Stopping right after the line with "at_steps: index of", please reproduce the material below exactly from its first line.

═════ Source data ═════

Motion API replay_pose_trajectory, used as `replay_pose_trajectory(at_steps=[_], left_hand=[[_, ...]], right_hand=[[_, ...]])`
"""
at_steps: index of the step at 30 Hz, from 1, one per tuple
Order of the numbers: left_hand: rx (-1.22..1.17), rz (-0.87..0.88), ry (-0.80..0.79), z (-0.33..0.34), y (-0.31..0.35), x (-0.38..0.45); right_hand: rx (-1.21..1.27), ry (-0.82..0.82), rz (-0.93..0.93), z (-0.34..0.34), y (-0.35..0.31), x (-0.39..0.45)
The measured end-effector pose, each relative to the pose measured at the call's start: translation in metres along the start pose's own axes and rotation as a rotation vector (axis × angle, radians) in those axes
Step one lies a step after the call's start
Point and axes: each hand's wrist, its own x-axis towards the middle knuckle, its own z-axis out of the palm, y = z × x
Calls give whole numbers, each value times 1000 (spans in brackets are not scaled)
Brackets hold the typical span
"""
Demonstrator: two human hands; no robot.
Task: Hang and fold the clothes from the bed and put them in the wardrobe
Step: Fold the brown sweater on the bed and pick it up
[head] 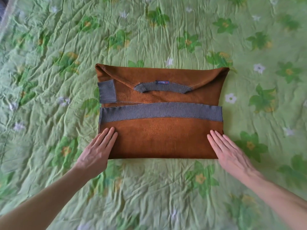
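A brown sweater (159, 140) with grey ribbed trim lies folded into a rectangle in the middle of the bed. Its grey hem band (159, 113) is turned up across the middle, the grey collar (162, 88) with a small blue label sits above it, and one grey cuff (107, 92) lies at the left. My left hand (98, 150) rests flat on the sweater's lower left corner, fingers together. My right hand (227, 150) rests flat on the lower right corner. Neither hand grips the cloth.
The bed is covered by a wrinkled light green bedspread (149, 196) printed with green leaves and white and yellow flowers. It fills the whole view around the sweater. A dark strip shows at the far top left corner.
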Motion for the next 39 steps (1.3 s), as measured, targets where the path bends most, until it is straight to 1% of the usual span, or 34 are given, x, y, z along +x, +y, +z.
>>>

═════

● Response area
Motion API replay_pose_trajectory, used as `replay_pose_trajectory(at_steps=[_], left_hand=[[_, ...]], right_hand=[[_, ...]])`
"""
at_steps: index of the step at 30 Hz, from 1, one per tuple

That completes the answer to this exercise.